• **TASK REQUIREMENTS**
The expected output is the complete listing, copied exactly.

• **DATA SEGMENT**
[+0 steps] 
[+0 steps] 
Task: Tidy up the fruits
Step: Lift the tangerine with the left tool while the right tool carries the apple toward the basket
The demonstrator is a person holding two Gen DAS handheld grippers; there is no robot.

• **RESULT FOR THIS EXERCISE**
[+0 steps] 
[+0 steps] 
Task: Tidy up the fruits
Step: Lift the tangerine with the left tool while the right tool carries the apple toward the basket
The demonstrator is a person holding two Gen DAS handheld grippers; there is no robot.

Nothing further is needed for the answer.